The monetary policy story is equally striking. In 2022, when inflation surged globally, it was central banks in Latin America — not the US Federal Reserve — that moved first to raise interest rates. They read the warning signs early, acted decisively, and began easing before most developed market peers. That kind of proactive, independent monetary management was once rare in EM economies. Now it's increasingly the norm.

The stress test results are in

The real proof came during recent market turbulences. Historically, a spike in volatility almost always meant a sharp selloff in EM debt. But during the trade disruption of "Liberation Day" and the outbreak of the Iran conflict, major EM debt indexes held their ground. They absorbed shocks that, in an earlier era, would have triggered a rout. Markets noticed — and the explanation is structural: more EM countries now operate with stronger policy frameworks and larger financial buffers than before.

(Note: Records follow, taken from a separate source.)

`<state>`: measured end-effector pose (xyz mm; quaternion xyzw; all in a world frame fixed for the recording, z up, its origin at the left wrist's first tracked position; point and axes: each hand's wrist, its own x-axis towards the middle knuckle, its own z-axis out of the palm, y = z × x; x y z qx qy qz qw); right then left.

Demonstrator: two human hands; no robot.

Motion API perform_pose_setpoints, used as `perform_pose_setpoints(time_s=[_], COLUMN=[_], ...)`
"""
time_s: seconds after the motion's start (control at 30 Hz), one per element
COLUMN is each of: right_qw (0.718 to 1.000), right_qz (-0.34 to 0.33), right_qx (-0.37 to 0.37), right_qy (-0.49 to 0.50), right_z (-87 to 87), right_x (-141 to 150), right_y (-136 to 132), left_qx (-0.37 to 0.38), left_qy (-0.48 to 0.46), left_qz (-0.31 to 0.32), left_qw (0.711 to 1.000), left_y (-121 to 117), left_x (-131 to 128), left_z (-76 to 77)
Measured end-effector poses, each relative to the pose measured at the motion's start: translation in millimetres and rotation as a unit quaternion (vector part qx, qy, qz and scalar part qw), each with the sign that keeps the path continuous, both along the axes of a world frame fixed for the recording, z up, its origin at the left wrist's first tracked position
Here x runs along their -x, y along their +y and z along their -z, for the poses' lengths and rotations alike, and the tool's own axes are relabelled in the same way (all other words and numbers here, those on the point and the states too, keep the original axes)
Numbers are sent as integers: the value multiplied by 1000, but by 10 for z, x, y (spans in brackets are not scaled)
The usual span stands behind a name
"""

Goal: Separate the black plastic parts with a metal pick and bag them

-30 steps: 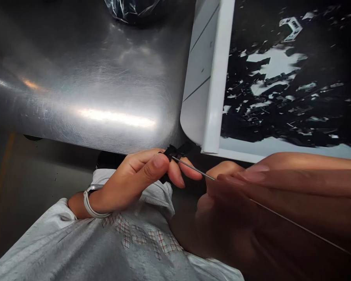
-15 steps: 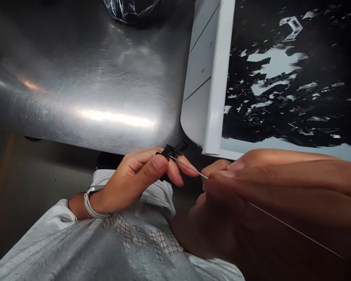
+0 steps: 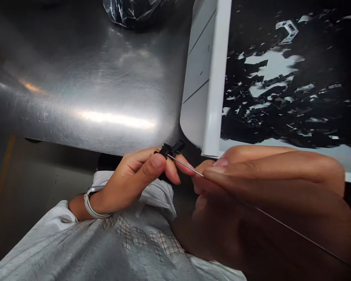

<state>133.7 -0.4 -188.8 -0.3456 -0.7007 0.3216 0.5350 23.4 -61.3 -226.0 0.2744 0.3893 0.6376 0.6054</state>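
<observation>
Between thumb and fingers my left hand point(image 3: 143, 169) pinches a small black plastic part point(image 3: 166, 150) just off the table's front edge. My right hand point(image 3: 251, 187) is closed around a thin metal rod point(image 3: 185, 164). The rod's tip meets the black part, or lies right at it; I cannot tell whether it sits in a hole. Its other end runs back past the right hand to the lower right. The palm side of the right hand is in dark shadow.
A white bin point(image 3: 213, 97) holding a heap of small black parts point(image 3: 280, 97) stands at the right. A scratched steel table point(image 3: 90, 89) spreads across the left, with a clear plastic bag point(image 3: 128, 11) of dark contents at its far side.
My right hand has shifted slightly left and its knuckles are more bent, with the rod still in it. My left hand and the black part have barely moved.
</observation>
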Motion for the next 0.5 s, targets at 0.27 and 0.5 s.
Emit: perform_pose_setpoints(time_s=[0.27,0.5], right_qw=[997,999], right_qz=[60,34], right_qx=[31,36], right_qy=[44,-9], right_z=[105,126], right_x=[103,38], right_y=[-37,-55], left_qx=[17,14], left_qy=[17,17], left_qz=[2,-2], left_qw=[1000,1000], left_y=[-4,-35], left_x=[22,18], left_z=[-15,-11])
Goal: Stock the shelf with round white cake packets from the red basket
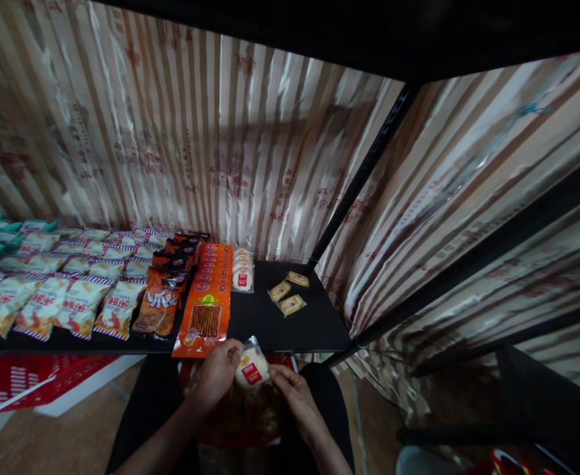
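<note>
Between my two hands is a clear-wrapped round white bun or cake (251, 368) with a red label, held just in front of the black shelf (270, 335). My left hand (219, 369) pinches the wrapper's left side, and my right hand (290, 389) grips its right edge. On the shelf, a row of matching wrapped white buns (243, 277) runs toward the back. Left of that row lie overlapping orange packets of stick snacks (204, 316). Several small yellowish wrapped pieces (291, 303) lie loosely at the shelf's right end.
Brown snack bags (158, 303) and rows of pale snack bags (74, 303) fill the shelf's left. Black metal posts (363, 171) and striped plastic sheeting (181, 132) enclose the back and right. A red basket (27, 382) stands below left.
</note>
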### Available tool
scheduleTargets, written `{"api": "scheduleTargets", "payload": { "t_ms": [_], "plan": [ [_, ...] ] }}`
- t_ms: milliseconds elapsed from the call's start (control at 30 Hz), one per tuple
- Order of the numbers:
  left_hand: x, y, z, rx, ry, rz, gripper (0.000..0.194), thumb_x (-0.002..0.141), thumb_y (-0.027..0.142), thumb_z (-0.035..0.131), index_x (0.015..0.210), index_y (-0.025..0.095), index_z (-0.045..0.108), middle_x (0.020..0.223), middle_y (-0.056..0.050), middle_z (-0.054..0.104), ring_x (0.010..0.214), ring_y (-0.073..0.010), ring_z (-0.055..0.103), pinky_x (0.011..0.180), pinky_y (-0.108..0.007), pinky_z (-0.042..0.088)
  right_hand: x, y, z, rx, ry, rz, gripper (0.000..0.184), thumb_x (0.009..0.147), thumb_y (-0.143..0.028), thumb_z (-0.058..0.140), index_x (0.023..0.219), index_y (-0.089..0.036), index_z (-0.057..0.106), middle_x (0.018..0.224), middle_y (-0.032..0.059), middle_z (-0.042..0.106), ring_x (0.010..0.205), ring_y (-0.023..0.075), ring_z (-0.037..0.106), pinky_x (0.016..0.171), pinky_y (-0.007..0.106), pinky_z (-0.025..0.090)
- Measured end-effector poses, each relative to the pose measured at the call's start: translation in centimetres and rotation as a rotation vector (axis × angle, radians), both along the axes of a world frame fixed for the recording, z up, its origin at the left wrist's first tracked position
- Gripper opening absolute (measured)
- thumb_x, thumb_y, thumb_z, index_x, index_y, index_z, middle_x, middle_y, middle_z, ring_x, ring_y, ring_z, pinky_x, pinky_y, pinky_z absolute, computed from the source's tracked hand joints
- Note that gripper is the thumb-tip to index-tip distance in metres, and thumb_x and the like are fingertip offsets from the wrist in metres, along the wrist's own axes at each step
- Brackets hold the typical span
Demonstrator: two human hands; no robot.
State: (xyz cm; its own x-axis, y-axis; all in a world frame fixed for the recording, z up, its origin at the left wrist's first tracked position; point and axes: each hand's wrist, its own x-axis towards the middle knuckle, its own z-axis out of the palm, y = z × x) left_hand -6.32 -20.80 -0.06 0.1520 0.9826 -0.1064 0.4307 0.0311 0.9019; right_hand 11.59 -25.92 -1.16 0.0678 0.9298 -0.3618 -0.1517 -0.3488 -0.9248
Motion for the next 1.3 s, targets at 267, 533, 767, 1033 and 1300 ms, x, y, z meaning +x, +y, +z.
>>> {"api": "scheduleTargets", "payload": {
  "t_ms": [267,533,767,1033,1300],
  "plan": [
    [0.6,0.5,2.9,0.03,0.223,-0.145,0.026,0.075,0.013,0.039,0.081,0.016,0.064,0.084,-0.004,0.066,0.079,-0.0138,0.058,0.07,-0.021,0.04,-0.6,0.7,0.6,0.134,0.025,0.2,0.044,0.062,-0.051,0.069,0.092,-0.018,0.069,0.081,0.0051,0.069,0.077,0.0199,0.062,0.074,0.03,0.046],
    [0.4,1.3,2.9,0.007,0.215,-0.127,0.026,0.076,0.016,0.041,0.088,0.018,0.063,0.085,-0.003,0.067,0.081,-0.0134,0.059,0.071,-0.02,0.04,-0.4,1.4,-0.6,0.135,-0.026,0.113,0.046,0.063,-0.056,0.065,0.09,-0.019,0.07,0.078,0.0057,0.069,0.073,0.0213,0.062,0.069,0.03,0.047],
    [0.5,1.9,1.0,-0.11,0.057,-0.061,0.04,0.075,0.02,0.042,0.112,0.011,0.052,0.078,-0.004,0.065,0.07,-0.0137,0.059,0.065,-0.022,0.042,0.4,2.3,-1.2,0.065,0.042,-0.036,0.047,0.057,-0.052,0.071,0.088,-0.018,0.071,0.082,0.007,0.07,0.08,0.0224,0.063,0.074,0.03,0.047],
    [1.6,2.0,-0.7,-0.07,0.022,-0.041,0.025,0.074,0.016,0.039,0.089,0.015,0.059,0.073,-0.002,0.063,0.067,-0.0127,0.056,0.062,-0.022,0.041,-0.1,2.9,-2.0,0.012,0.111,-0.102,0.049,0.051,-0.053,0.074,0.083,-0.016,0.07,0.075,0.0073,0.07,0.075,0.0247,0.064,0.068,0.033,0.05],
    [1.8,2.5,-0.4,-0.056,0.042,0.02,0.019,0.074,0.014,0.039,0.075,0.017,0.058,0.071,-0.001,0.061,0.072,-0.0132,0.057,0.066,-0.023,0.041,-1.1,3.7,-1.0,0.028,0.035,-0.177,0.052,0.045,-0.056,0.074,0.08,-0.018,0.065,0.069,0.0068,0.068,0.068,0.0252,0.064,0.061,0.034,0.05]
  ]
}}
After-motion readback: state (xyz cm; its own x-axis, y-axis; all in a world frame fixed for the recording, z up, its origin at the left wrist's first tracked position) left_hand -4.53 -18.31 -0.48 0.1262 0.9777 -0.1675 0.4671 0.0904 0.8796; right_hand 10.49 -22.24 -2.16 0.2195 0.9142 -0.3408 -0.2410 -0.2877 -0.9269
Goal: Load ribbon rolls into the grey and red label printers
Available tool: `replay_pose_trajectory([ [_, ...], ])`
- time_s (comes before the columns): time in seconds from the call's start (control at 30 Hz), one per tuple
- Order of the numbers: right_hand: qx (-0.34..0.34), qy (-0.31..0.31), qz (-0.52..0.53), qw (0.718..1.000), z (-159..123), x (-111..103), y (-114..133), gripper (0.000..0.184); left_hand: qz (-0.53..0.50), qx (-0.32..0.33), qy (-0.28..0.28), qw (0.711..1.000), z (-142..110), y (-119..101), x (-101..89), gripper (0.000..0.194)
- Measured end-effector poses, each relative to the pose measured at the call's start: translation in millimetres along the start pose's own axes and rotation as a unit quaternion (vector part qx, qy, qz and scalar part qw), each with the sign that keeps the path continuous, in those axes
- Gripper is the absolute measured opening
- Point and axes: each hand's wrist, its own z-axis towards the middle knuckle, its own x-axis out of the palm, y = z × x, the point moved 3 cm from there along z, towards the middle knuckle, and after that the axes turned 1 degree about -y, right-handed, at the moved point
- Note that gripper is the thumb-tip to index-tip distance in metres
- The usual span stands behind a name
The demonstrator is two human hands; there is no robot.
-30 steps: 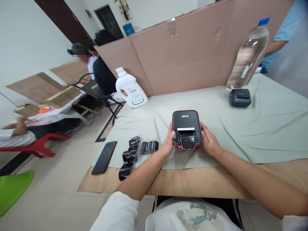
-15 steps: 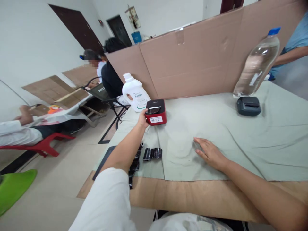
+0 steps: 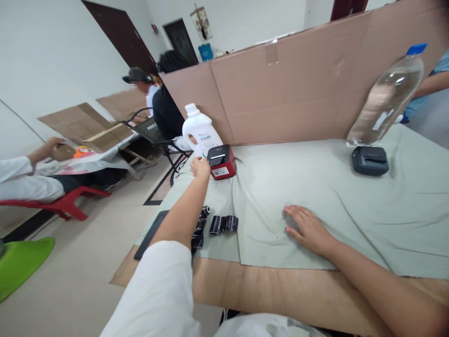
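Note:
My left hand (image 3: pixel 200 167) is at the left side of a red and black box-shaped device (image 3: pixel 224 161), in front of a white plastic jug (image 3: pixel 201 131). Its fingers are loosely bent and apart, with nothing visible in them; whether they touch the device I cannot tell. The device rests on the pale green cloth (image 3: pixel 266 178) and bears a white label on its front. My right hand (image 3: pixel 308 229) lies flat on the cloth, holding nothing. Between my arms is a pair of small black rolls (image 3: pixel 223 224); more black rolled film (image 3: pixel 199 229) is partly hidden by my left forearm.
A tall clear bottle (image 3: pixel 387 98) with a blue cap stands at the right behind a dark grey device (image 3: pixel 370 160). A cardboard panel (image 3: pixel 280 93) runs along the table's back. A dark flat item (image 3: pixel 150 236) lies at the left edge. Other people sit beyond the table.
My left hand has let go of the red and black device and shifted to its left. The device now sits slightly left, closer to the jug. My right hand stays on the cloth.

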Motion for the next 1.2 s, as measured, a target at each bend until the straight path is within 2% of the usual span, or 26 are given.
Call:
replay_pose_trajectory([
  [0.07,0.003,0.004,-0.009,1.0,-1,0,4,0.045,0.027,0.063,-0.017,0.998,-33,-6,2.3,0.025],
  [0.1,0.007,0.005,-0.013,1.0,-2,0,8,0.043,0.033,0.11,0.01,0.993,-56,-8,5.4,0.025],
  [0.13,0.012,0.007,-0.013,1.0,-3,-1,12,0.041,0.021,0.153,0.065,0.986,-82,-9,9.3,0.025],
  [0.17,0.014,0.013,-0.006,1.0,-2,-3,17,0.039,0.006,0.19,0.149,0.971,-110,-7,13.1,0.025],
  [0.27,0.006,0.061,0.067,0.996,8,-15,21,0.034,0.017,0.255,0.345,0.903,-194,6,11.8,0.028],
  [0.33,0.035,0.064,0.1,0.992,24,-34,4,0.033,0.06,0.271,0.44,0.854,-235,19,5.8,0.026],
  [0.4,0.096,-0.007,0.018,0.995,42,-65,-35,0.033,0.13,0.271,0.499,0.813,-261,29,1.0,0.022],
  [0.43,0.145,-0.051,-0.042,0.987,49,-84,-59,0.036,0.169,0.271,0.513,0.797,-269,32,-0.4,0.02],
  [0.53,0.336,-0.158,-0.17,0.913,54,-133,-138,0.061,0.27,0.284,0.515,0.763,-285,33,-0.7,0.022],
  [0.6,0.429,-0.169,-0.182,0.868,48,-150,-181,0.074,0.312,0.3,0.502,0.748,-295,30,1.1,0.027],
  [0.7,0.54,-0.17,-0.134,0.813,34,-153,-221,0.084,0.355,0.334,0.453,0.746,-308,30,5.1,0.029],
  [0.77,0.561,-0.164,-0.108,0.804,30,-147,-232,0.09,0.369,0.369,0.41,0.749,-315,33,7.7,0.028],
  [0.9,0.552,-0.159,-0.105,0.812,31,-137,-228,0.085,0.367,0.412,0.381,0.742,-319,41,9.8,0.028],
  [1.0,0.559,-0.179,-0.118,0.801,34,-138,-214,0.076,0.342,0.403,0.382,0.758,-312,44,9.1,0.026],
  [1.1,0.562,-0.207,-0.078,0.797,38,-136,-188,0.074,0.24,0.352,0.397,0.813,-298,46,11.4,0.018],
  [1.13,0.546,-0.212,-0.047,0.809,40,-133,-176,0.074,0.185,0.318,0.403,0.838,-293,47,13.2,0.016],
  [1.2,0.465,-0.209,0.015,0.86,42,-122,-145,0.072,0.058,0.217,0.421,0.879,-282,51,17.5,0.017],
])
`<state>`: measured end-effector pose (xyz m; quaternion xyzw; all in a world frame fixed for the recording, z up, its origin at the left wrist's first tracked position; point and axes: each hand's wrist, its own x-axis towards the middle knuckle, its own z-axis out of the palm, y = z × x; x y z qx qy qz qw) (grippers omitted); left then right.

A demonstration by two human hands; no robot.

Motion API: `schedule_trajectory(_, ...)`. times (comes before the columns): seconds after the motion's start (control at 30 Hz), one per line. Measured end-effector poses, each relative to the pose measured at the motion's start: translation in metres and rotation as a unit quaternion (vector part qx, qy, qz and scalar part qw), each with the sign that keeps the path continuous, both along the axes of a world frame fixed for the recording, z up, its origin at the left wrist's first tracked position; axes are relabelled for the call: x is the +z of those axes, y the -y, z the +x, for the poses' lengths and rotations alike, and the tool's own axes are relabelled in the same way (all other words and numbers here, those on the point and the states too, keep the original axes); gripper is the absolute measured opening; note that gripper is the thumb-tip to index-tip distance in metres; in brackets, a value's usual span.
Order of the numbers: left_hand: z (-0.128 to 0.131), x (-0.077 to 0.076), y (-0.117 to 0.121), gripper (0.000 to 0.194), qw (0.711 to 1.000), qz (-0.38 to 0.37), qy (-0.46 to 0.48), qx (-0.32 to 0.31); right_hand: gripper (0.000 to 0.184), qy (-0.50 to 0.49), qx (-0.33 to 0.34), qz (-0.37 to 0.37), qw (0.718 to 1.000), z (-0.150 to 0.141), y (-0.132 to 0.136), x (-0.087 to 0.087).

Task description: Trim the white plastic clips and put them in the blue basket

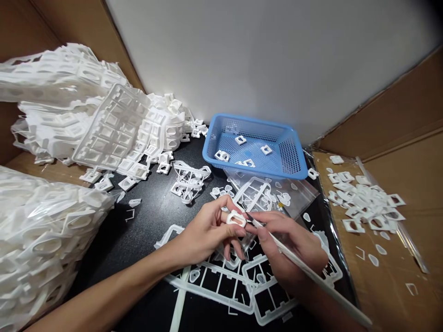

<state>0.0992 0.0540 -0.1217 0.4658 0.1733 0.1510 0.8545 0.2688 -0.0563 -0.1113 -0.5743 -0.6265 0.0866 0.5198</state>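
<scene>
My left hand (pixel 204 229) pinches a small white plastic frame piece (pixel 229 218) with an oval opening between thumb and fingers. In my right hand (pixel 294 240) is a long, pale-handled craft knife (pixel 294 258), held like a pen. Its dark, thin tip is at the right edge of the piece; whether it touches cannot be made out. Below both hands lie white plastic sprue frames (pixel 221 295) with thin cross bars, overlapping on the black table. Small white offcuts (pixel 226 189) and a clear plastic bag (pixel 301 196) lie just beyond my fingers.
A blue basket (pixel 298 157) with several white pieces stands at the back. Bagged and stacked white parts (pixel 114 129) pile up at the left, with a full clear bag (pixel 41 230) nearer me. Loose white pieces (pixel 363 203) lie on cardboard at the right. Cardboard walls (pixel 404 97) enclose the sides.
</scene>
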Motion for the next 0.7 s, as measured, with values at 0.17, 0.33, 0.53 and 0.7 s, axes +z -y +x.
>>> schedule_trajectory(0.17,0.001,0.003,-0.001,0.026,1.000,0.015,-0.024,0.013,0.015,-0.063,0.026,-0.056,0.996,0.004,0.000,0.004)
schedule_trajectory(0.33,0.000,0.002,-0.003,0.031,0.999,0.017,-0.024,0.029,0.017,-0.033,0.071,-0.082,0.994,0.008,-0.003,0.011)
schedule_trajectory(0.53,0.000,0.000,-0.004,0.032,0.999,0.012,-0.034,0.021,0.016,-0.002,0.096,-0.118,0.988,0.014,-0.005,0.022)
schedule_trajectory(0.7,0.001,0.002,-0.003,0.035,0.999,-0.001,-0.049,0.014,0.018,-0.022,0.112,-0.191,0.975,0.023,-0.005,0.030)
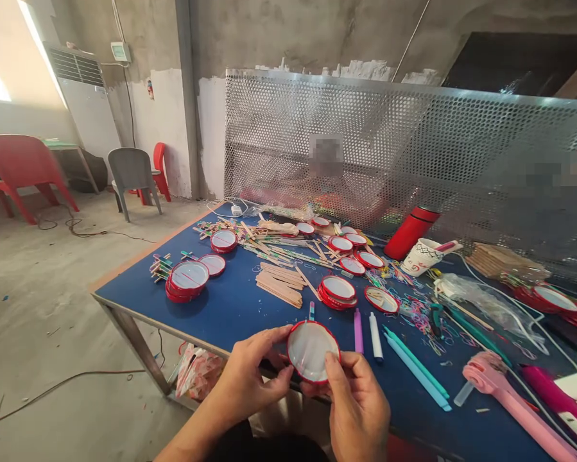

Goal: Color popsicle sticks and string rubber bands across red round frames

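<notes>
A round white disc with a red rim (pixel 313 351) is held face-up over the table's front edge. My right hand (pixel 358 401) pinches its lower right rim, the thumb on the white face and the fingers beneath. At the disc's left side, my left hand (pixel 257 372) has its fingers curled against the rim; some of its fingertips are hidden. Just beyond the disc lies a small stick with a teal and dark marking (pixel 312 310). A stack of similar red-rimmed discs (pixel 337 290) sits behind it, near a pile of flat wooden sticks (pixel 279 284).
To the right lie a purple pen (pixel 358 330), a white pen (pixel 375 337), turquoise pens (pixel 420 372), loose rubber bands (pixel 420 314) and a pink tool (pixel 514 401). A red flask (pixel 412 231) and paper cup (pixel 421 256) stand before a perforated metal panel (pixel 389 128). More discs (pixel 187 276) are left.
</notes>
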Demonstrator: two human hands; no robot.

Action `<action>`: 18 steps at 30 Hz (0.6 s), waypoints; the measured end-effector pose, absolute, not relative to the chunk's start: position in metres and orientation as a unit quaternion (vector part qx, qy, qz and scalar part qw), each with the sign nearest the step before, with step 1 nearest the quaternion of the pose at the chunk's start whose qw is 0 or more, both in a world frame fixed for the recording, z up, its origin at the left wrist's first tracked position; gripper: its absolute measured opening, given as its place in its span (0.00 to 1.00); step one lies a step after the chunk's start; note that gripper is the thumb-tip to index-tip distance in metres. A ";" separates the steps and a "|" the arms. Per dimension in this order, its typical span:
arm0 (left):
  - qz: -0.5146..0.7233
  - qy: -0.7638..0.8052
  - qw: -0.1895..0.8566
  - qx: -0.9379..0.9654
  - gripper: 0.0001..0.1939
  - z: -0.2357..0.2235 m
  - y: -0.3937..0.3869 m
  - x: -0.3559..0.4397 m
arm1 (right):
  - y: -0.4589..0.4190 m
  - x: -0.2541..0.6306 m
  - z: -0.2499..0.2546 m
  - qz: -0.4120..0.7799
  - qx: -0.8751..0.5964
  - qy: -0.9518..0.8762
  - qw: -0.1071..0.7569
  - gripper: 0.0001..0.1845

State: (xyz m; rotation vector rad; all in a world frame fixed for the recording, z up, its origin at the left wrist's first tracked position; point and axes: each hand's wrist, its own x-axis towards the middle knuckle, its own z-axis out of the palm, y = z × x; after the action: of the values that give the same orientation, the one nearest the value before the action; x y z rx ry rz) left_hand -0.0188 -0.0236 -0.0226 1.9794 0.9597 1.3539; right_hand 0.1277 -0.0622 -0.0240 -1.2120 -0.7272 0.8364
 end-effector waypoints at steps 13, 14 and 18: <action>0.519 0.340 0.252 0.743 0.27 -0.025 -0.020 -0.020 | -0.063 0.127 -0.021 0.380 -0.540 -0.312 0.683 0.20; 0.513 0.342 0.256 0.744 0.27 -0.023 -0.020 -0.020 | -0.063 0.127 -0.020 0.381 -0.539 -0.311 0.684 0.20; 0.475 0.365 0.295 0.744 0.27 -0.014 -0.024 -0.022 | -0.063 0.126 -0.021 0.381 -0.534 -0.312 0.687 0.20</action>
State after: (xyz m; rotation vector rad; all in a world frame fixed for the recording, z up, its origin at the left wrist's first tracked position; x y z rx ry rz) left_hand -0.0223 -0.0240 -0.0143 1.9817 0.9708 1.2653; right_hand 0.1255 -0.0631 -0.0210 -1.1948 -0.6986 0.8525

What this means for investors

None of this means EM debt is without risk. But the risk profile has changed — and so has the opportunity. EM debt has historically offered higher yields than developed market bonds, providing a meaningful income advantage. It also shows lower correlation to core bonds than investment-grade corporates, and lower correlation to equities than high-yield bonds. In plain terms: it can earn more and diversify better than many of the alternatives already sitting in most portfolios.

The question investors should be asking isn't "should I take a tactical position in EM debt when conditions look good?" It's: "Am I systematically underweighting an asset class that has quietly become one of the most compelling in the world?"

The old playbook said: dip in, get out. The new evidence says something different.